Doctors believe Naling may be able to walk with a walker at some point, Mark Johnson said. Although most of the houses are open air, the Johnsons built a 2-foot-high plywood wall to keep Naling from accidentally rolling onto any foundation rough areas – and painted it purple. And they had a local welder make parallel bars “so once she gets braces, she can hold herself up and learn to walk.”
They bought her a baby doll to try to get her to reach for it, Mark said, “and a little table and chair.”
Those things, the colored floor and purple wall were the amazement of the neighborhood where people are accustomed to doing with so little, Mark said.
The volunteers also put in tall, free-standing sink in the yard with a washboard made on one side, and dug a basin for the wash water runoff. The sink is for Naling’s mother to do the laundry she takes in to support them, and also make it easier for her to give Naling a bath.
They put up a clothes line and bought her clothes pins. “Before now, she was hanging the clothes on a barbed wire fence,” Mark said. “You could tell she was really happy.”
On the last day, Naling’s mother said through one of the fellows who was translating for them that she was thankful God had put this on our heart,” Mark said.
“They have so little, spiritual life is so important to them” he said.
“When a hymn came on, they were singing and dancing,” Jake added.
Volunteers also poured steps and put bars on the window for security. Nicaragua is not a safe place, they learned. One of the photographs Mark took shows a mother and her two small children carrying flowers for the their father’s grave. He had taken a political stand other people didn’t agree with, Mark explained, and a small mob hanged him.
Jake learned a little Spanish before the trip, using Rosetta Stone. He found that was formal Spanish, though, but he and his dad and the local fellows figured out how to communicate with each other as they worked.
What Jake learned on the trip is “We are more fortunate here and we should be trying to figure out how to help other people who are less fortunate. They were very thankful.”
He added, “We’re really spoiled compared to them. We’re hugely rich. They have to do back-cracking work every day to make half of what we would would.”
They stayed with the cousins in a room over a pharmacy in Estili, slept on the floor, ate what their hosts cooked for them, including lots of fresh fruits and vegetables. “They have the opportunity to eat healthier than we
And they “showered with the dirty water. There were livestock just running around everywhere,” Mark said.
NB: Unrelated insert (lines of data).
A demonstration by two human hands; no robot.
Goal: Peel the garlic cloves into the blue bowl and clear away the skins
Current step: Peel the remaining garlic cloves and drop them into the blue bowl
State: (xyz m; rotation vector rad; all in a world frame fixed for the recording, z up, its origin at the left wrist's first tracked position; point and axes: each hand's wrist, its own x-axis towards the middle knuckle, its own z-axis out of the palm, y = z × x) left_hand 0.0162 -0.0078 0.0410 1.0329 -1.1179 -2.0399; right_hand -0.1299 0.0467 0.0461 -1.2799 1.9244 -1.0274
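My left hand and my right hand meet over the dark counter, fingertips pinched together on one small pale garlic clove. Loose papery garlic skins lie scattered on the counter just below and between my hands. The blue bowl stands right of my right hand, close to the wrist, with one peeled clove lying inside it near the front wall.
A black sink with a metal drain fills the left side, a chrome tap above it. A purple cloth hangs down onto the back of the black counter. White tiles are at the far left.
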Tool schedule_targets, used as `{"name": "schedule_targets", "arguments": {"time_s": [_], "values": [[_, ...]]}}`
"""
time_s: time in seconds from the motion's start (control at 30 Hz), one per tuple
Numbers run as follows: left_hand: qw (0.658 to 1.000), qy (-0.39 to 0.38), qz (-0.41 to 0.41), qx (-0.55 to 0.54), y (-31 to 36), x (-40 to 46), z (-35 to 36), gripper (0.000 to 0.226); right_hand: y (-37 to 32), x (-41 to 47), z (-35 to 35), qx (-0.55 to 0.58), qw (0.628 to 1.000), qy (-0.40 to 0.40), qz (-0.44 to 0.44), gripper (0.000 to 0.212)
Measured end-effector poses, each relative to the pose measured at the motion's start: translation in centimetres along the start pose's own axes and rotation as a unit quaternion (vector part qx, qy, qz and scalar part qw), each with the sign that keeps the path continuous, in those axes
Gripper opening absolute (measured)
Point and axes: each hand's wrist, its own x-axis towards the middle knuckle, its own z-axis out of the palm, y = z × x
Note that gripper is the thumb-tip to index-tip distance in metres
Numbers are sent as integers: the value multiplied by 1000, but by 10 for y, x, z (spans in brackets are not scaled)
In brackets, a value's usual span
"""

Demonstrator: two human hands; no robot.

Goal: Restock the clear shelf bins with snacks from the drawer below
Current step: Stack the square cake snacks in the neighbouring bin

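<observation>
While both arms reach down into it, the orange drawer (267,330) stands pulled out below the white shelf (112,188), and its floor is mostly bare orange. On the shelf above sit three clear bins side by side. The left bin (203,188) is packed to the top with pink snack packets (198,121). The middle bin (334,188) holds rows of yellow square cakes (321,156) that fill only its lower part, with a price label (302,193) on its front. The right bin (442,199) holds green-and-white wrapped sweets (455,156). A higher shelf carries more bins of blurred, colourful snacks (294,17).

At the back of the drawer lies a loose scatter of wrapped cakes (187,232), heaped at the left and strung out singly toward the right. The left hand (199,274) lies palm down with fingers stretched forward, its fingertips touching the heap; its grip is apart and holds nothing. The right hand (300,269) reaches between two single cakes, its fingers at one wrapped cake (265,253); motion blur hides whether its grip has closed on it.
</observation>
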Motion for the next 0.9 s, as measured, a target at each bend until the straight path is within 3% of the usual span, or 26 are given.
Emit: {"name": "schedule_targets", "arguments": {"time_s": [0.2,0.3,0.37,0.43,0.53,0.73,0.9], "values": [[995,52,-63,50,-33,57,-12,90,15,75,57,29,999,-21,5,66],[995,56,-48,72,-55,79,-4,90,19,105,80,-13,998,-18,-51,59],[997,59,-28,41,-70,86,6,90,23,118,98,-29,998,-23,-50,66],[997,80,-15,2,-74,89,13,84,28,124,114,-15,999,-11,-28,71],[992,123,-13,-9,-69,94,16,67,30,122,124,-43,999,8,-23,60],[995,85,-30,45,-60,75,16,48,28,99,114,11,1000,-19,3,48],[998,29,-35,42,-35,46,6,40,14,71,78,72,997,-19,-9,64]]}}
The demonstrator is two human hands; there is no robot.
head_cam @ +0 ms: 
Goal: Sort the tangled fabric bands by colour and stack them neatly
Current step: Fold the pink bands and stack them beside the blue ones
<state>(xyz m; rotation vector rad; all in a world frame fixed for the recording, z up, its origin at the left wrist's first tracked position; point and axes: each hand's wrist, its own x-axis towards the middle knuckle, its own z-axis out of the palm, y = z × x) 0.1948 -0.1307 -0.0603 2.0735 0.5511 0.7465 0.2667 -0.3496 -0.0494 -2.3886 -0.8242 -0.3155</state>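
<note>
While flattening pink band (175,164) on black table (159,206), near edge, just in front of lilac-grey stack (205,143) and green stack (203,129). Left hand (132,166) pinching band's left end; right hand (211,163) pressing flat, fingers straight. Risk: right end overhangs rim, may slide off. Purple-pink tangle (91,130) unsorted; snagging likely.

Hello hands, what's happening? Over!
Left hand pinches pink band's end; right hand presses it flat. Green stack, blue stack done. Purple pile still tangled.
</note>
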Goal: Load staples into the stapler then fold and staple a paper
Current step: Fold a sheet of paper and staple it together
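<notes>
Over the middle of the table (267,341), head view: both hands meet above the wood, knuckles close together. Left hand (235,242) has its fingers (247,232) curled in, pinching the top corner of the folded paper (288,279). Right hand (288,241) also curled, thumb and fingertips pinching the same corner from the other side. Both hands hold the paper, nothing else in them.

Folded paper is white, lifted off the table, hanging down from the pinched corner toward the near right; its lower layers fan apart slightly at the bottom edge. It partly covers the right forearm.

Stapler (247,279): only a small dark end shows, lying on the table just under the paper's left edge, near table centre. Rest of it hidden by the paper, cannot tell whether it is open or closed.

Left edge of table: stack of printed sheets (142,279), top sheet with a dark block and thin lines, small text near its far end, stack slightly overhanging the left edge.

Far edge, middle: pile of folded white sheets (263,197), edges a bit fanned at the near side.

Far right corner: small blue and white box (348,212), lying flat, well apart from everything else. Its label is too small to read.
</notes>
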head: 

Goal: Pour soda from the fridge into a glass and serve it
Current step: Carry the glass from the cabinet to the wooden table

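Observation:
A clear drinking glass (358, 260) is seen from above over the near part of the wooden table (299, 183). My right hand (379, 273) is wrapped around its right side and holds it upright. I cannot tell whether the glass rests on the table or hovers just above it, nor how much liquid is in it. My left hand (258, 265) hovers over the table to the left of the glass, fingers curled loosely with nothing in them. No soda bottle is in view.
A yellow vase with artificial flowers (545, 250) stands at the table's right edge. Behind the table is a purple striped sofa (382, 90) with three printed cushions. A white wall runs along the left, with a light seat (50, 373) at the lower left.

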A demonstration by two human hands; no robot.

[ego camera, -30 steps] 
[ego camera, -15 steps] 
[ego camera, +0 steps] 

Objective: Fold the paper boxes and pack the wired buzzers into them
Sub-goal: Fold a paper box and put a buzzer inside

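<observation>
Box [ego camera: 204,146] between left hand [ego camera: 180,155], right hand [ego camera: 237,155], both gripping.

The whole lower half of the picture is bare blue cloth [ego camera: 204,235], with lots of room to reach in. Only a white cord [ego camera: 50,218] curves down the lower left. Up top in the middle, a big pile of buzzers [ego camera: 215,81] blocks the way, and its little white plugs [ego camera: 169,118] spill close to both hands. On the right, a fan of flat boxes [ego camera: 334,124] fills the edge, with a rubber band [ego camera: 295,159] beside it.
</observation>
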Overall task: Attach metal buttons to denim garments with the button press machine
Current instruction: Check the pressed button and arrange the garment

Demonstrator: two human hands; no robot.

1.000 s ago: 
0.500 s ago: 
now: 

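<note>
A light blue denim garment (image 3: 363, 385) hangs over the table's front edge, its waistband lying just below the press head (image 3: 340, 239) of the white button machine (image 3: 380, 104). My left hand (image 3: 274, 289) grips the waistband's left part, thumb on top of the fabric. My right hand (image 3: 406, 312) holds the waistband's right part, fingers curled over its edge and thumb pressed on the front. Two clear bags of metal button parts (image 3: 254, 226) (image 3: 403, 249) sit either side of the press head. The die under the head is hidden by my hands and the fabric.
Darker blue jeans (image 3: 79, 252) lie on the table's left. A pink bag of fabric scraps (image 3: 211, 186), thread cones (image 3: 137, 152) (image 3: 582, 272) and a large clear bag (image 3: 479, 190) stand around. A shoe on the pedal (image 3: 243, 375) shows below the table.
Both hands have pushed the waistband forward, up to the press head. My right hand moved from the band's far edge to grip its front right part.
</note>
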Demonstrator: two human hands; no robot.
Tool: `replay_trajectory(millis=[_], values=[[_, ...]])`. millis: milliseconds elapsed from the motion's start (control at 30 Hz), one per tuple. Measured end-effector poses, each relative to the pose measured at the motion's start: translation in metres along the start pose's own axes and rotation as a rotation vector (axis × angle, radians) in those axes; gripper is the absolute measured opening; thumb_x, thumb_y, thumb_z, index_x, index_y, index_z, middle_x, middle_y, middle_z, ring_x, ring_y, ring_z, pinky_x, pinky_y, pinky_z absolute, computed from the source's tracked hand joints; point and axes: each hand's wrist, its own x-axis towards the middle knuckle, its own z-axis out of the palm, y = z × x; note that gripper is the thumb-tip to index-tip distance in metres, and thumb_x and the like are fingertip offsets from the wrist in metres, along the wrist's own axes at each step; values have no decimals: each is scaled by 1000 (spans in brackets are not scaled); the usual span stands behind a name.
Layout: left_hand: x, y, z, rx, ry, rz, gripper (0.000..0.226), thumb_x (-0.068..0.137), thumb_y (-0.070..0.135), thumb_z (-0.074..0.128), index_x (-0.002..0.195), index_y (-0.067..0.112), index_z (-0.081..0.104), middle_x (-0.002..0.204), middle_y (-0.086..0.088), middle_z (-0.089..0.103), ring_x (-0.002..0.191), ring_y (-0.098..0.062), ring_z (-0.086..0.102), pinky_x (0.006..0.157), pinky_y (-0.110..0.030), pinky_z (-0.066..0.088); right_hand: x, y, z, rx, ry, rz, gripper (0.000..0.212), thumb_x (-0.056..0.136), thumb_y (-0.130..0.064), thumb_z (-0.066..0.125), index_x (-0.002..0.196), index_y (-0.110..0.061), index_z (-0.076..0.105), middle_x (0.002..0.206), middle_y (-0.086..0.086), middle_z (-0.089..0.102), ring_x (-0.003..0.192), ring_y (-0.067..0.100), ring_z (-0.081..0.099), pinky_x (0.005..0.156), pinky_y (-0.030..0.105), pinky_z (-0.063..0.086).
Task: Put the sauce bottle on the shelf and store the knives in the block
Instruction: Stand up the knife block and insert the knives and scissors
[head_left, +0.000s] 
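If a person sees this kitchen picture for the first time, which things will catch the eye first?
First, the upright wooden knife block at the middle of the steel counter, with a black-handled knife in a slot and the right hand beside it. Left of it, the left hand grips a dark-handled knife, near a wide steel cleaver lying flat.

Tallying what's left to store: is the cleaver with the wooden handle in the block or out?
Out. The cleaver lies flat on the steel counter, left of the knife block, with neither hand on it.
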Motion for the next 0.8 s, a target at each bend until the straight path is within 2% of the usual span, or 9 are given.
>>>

When they came home, they left half their clothes and work gloves for the boys that helped them. Just about the only souvenirs they brought home besides memories were some coffee beans, they said.
Jake even liked the coffee. “Pastora, the wife of the pastor who runs the pharmacy, put the scoops of sugar on top of the grounds in the filter to make the coffee,” Mark said.
The Johnsons plan on going back to Nicaragua again in a year, probably in early November.
“Maybe we could build a Y down there and do a camp,” Jake said, still high on enthusiasm about the trip.
“I would like to do a camp,” Mark said. “That’s the Y person in me.”
When they return, they plan to take all of their family this time: Mark’s wife Jaime, and daughters Payton, who is 14 and a Salem High School student, and Macy, a second grader at South Salem Elementary School.
“I would have taken them this time but wanted to judge the safety of it,” Mark said.
His cousin and best friend growing up, Jeff Frayser, and his wife, Jenny, are missionaries with Second Chance Ministries of Nicaragua.
They spend up to 90 days a year in Nicaragua, coming back to the United States in between. They don’t own a house nor a car, and stay with relatives while home in Virginia, Mark added.